===== Given material

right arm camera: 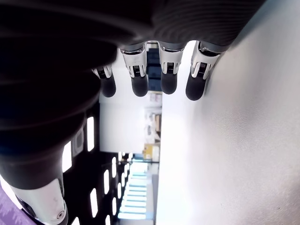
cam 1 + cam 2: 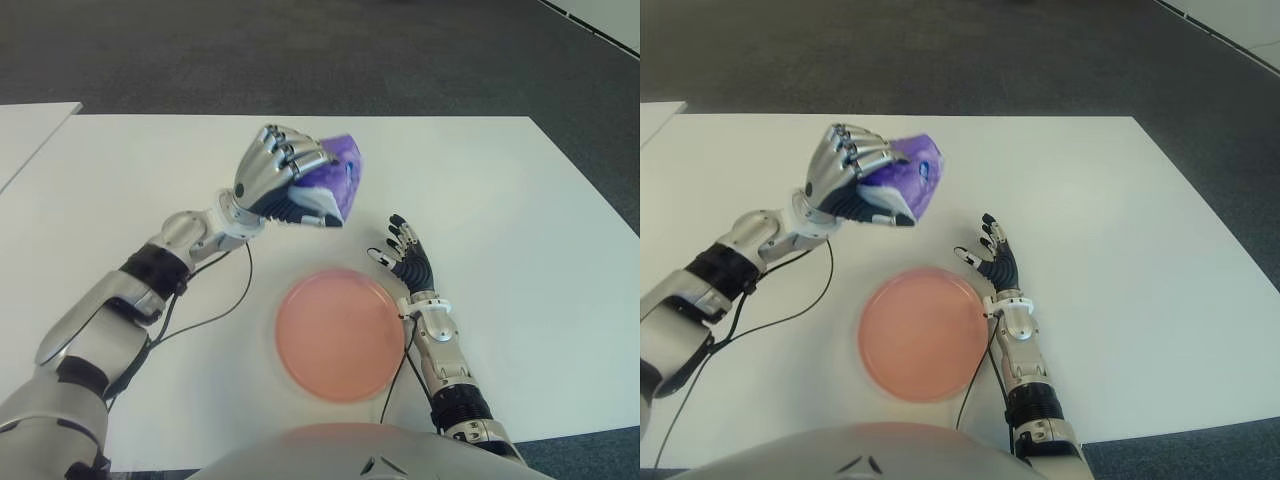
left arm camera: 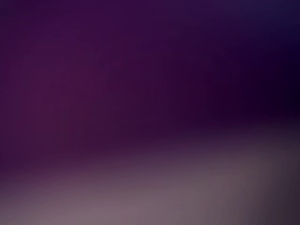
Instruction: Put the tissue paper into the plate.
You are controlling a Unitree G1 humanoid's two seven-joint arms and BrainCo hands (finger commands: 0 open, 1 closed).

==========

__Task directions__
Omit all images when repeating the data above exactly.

__Your solution__
right arm camera: 
cam 1 + cam 2: 
left arm camera: 
Instruction: Put the tissue paper into the plate.
You are controlling a Unitree G1 humanoid's two seven-joint arms and BrainCo hands (finger commands: 0 open, 1 closed).

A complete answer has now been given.